R&D
Data Analyst
Mobileye is a global pioneer in computer vision, machine learning, data analytics, localization and mapping for ADAS and autonomous driving. Mobileye China R&D Center develops REM, our core mapping & localization solution for autonomous vehicles. We are hiring a Data Analyst to design and deliver robust, high-efficiency validation frameworks for the REM system - a sophisticated ML & image processing pipeline built on million-scale real-world driving datasets, bringing unique technical challenges and growth opportunities. You will design and build data validation infrastructure, tooling and methodologies leveraging state-of-the-art technologies and cloud-native platforms.

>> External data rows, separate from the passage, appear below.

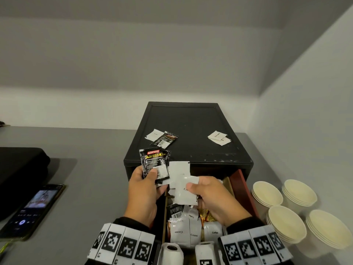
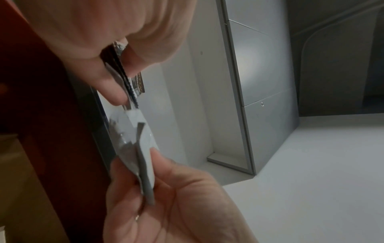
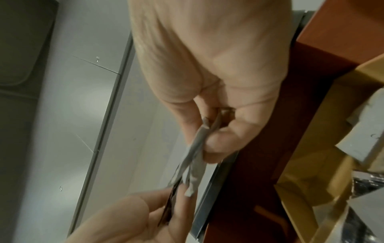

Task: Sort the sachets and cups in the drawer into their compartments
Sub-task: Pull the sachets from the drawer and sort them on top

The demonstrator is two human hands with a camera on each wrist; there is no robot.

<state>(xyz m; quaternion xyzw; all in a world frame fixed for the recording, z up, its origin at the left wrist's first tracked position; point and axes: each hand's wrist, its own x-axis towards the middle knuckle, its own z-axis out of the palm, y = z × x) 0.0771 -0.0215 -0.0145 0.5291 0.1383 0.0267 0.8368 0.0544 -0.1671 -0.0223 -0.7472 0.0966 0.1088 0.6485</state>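
Note:
My left hand [image 1: 148, 178] pinches a small fan of black Supremo sachets [image 1: 154, 165] above the back of the open drawer [image 1: 242, 190]. Right beside it, my right hand [image 1: 193, 188] grips several white sachets [image 1: 181, 180] that overlap the black ones. In the left wrist view the left hand [image 2: 122, 92] holds the black sachets [image 2: 141, 83] edge-on, with the white sachets [image 2: 143, 148] below them. The right wrist view has the right hand [image 3: 207, 139] pinching the white sachets [image 3: 193, 157]. Mixed Cream and Coffee sachets [image 1: 193, 234] and gold ones [image 1: 206, 215] lie in the drawer.
On top of the black drawer box [image 1: 191, 119] lie a white sachet [image 1: 154, 134], a Supremo sachet [image 1: 166, 140] and a pair of white sachets [image 1: 219, 137]. Several stacks of paper cups [image 1: 286, 224] stand on the grey counter to the right. A phone [image 1: 32, 211] and black case [image 1: 19, 169] are left.

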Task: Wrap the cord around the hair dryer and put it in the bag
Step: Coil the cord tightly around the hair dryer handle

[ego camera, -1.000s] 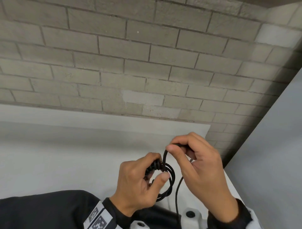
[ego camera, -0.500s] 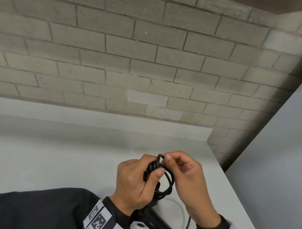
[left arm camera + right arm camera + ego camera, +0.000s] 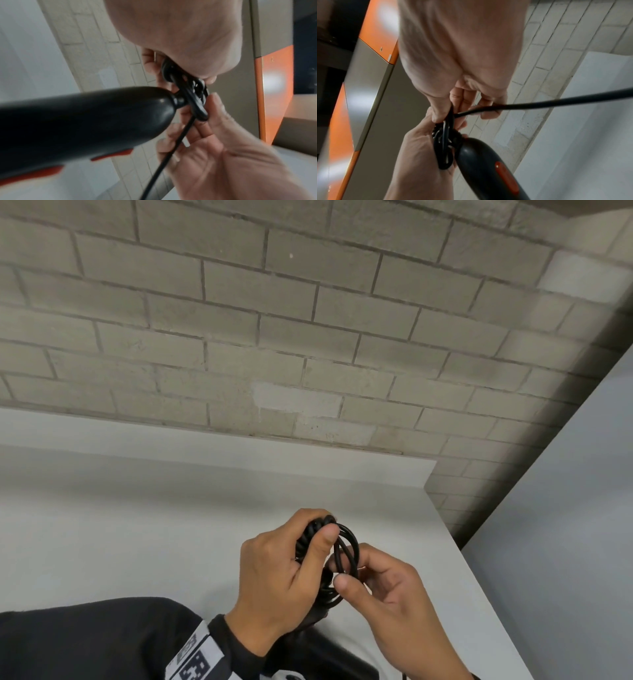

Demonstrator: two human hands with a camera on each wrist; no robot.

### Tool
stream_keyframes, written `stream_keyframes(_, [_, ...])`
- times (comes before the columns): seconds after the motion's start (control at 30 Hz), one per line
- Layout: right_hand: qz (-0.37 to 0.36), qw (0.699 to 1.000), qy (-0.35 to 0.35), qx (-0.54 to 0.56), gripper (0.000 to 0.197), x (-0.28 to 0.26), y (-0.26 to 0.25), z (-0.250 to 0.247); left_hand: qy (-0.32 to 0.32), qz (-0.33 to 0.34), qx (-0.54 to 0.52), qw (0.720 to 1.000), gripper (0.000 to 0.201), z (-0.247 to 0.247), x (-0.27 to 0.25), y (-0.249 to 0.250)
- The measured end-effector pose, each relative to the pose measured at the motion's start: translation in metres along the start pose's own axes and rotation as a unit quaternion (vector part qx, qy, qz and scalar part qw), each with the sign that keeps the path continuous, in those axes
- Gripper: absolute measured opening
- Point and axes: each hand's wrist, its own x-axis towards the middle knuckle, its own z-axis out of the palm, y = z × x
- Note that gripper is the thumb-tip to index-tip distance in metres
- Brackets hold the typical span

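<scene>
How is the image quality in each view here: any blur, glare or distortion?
Head view: sharp, evenly lit, brick wall lines bowed by the wide lens. Left wrist view: hair dryer close and soft, glare on the orange panel. Right wrist view: slight blur, cord readable.

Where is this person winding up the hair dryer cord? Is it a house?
Hard to say for sure. It looks more like a plain workroom or lab than a home: a bare painted block wall, a plain white table and a grey cabinet with orange panels. No cosy home things show.
</scene>
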Motion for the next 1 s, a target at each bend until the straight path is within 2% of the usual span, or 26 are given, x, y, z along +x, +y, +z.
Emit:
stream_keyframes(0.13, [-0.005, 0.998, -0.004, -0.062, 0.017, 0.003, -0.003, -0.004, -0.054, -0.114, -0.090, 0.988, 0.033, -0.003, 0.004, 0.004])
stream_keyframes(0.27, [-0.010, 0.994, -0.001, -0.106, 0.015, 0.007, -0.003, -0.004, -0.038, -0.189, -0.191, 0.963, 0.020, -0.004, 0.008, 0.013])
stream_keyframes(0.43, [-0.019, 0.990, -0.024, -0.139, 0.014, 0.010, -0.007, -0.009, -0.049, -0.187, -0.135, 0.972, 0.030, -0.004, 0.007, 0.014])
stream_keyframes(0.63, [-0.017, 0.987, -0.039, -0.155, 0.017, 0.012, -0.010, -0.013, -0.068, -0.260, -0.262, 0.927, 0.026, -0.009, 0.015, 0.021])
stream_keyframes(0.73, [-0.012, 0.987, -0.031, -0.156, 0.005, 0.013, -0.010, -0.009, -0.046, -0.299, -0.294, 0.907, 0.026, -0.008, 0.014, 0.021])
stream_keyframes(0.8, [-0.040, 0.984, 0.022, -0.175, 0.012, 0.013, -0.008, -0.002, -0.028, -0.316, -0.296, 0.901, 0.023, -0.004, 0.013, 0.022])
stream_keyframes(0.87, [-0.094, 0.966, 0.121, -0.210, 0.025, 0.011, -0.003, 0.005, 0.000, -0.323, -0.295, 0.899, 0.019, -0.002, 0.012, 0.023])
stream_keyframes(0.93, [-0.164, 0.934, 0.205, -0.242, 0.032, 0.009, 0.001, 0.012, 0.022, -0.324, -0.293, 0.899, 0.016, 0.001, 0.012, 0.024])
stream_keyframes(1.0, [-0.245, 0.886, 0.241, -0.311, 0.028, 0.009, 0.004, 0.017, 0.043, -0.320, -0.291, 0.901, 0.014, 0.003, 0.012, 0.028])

What will your job look like:
- Improving quality, efficiency and scale adapation of validation processes for test and product maps built from visual data uploaded by millions of vechicles throughout the world.
- Participate in planning, design and implementation of new validation processes and methodology with technology iteration.
- Define and implement end-to-end validation tools with well designed metircs and insights to reflect map quality.
- Integration of existing data anlysis tools, data pipelines to make robust and scalable end-to-end work flow.
- Build and manage data platforms, including data lakes and data warehouses.
- Management and prioritization of daily tasks.
All you need is:
- BSC/MSc in computer science, mathematics, or other engineering subjects.
- Experience with Python (NumPy, SciPy, Matplotlib, Pandas) for data analysis purpose.
- 3+ years of experience in designing, implementing, and automating data analysis, validation or software testing, with a focus on performance analysis for complex, data-intensive, or machine-learning algorithms.
- Strong analytical capabilities and experience in data processing..
- Ability to juggle multiple tasks and build systematic approach.
- Strong ownership and execution mindset, with excellent problem-solving skills and high attention to detail, and the ability to collaborate effectively and deliver in ambiguous, fast-paced environments.
- Fluent English.
Nice to have:
- Knowledge in descriptive statistics, probability, and statistical inference.
- Knowledge in designing and building scalable data pipelines (batch and real-time), including streaming technologies such as Kafka.
- Knowledge in cloud data environment, such as AWS, including services such as S3, Athena and DynamoDB.